**Task objective:** Would you retype the whole listing verbatim, keeping pictures out of it?

**Collected data:**

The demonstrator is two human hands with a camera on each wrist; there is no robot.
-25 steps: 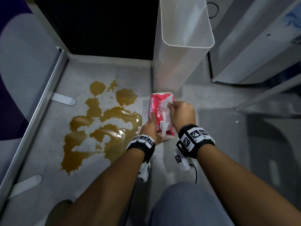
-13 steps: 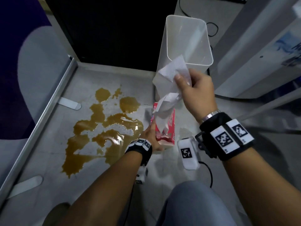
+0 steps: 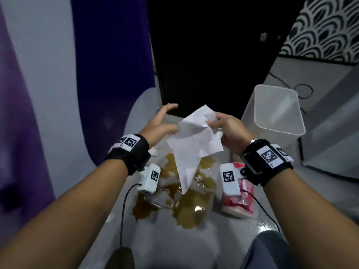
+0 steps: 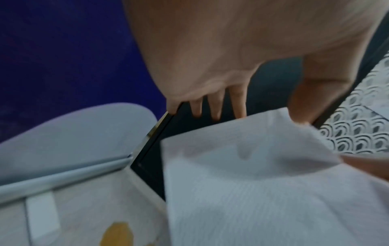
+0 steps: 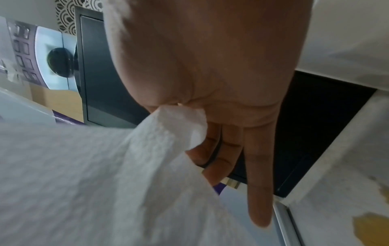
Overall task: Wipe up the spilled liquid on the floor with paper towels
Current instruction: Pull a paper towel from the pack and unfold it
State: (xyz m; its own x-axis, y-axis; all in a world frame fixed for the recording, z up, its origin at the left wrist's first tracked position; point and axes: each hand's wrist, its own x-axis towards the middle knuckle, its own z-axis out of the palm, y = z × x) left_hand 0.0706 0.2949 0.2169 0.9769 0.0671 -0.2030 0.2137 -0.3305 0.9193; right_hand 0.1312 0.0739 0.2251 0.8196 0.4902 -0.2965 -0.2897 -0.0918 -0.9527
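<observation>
A white paper towel [image 3: 192, 144] hangs unfolded in the air above the brown spill [image 3: 190, 206] on the grey floor. My right hand [image 3: 213, 123] pinches the towel's upper right part; in the right wrist view the towel [image 5: 84, 174] bunches between thumb and fingers. My left hand [image 3: 172, 117] is raised at the towel's left edge with straight fingers, and in the left wrist view its thumb tip touches the top edge of the towel [image 4: 263, 183]. The red tissue pack [image 3: 242, 199] lies on the floor right of the spill, partly hidden by my right wrist camera.
A translucent plastic bin [image 3: 279, 131] stands at the back right beside a white cabinet [image 3: 330, 123]. A dark opening [image 3: 204, 55] is straight ahead, and a purple and white wall [image 3: 58, 84] is on the left. My knee [image 3: 272, 249] is at the bottom right.
My right hand pulled the towel free of the pack and carried it left over the spill. My left hand let go of the pack and rose to the towel. The head view tilted up.
</observation>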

**Answer to the problem:**
The demonstrator is two human hands with a camera on each wrist; there is no robot.
-25 steps: 
-13 steps: 
+0 steps: 
+0 steps: 
+0 steps: 
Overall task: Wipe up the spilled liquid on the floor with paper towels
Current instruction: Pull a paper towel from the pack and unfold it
State: (xyz m; its own x-axis, y-axis; all in a world frame fixed for the recording, z up, its origin at the left wrist's first tracked position; point and axes: each hand's wrist, its own x-axis towards the middle knuckle, its own z-axis out of the palm, y = z × x) left_hand 0.0706 0.2949 0.2169 0.9769 0.0671 -0.2030 0.2137 -0.3305 0.9193; right_hand 0.1312 0.0739 0.2251 0.8196 0.4902 -0.2965 -0.2897 -0.0918 -0.9527
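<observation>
A white paper towel [image 3: 192, 144] hangs unfolded in the air above the brown spill [image 3: 190, 206] on the grey floor. My right hand [image 3: 213, 123] pinches the towel's upper right part; in the right wrist view the towel [image 5: 84, 174] bunches between thumb and fingers. My left hand [image 3: 172, 117] is raised at the towel's left edge with straight fingers, and in the left wrist view its thumb tip touches the top edge of the towel [image 4: 263, 183]. The red tissue pack [image 3: 242, 199] lies on the floor right of the spill, partly hidden by my right wrist camera.
A translucent plastic bin [image 3: 279, 131] stands at the back right beside a white cabinet [image 3: 330, 123]. A dark opening [image 3: 204, 55] is straight ahead, and a purple and white wall [image 3: 58, 84] is on the left. My knee [image 3: 272, 249] is at the bottom right.
My right hand pulled the towel free of the pack and carried it left over the spill. My left hand let go of the pack and rose to the towel. The head view tilted up.
</observation>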

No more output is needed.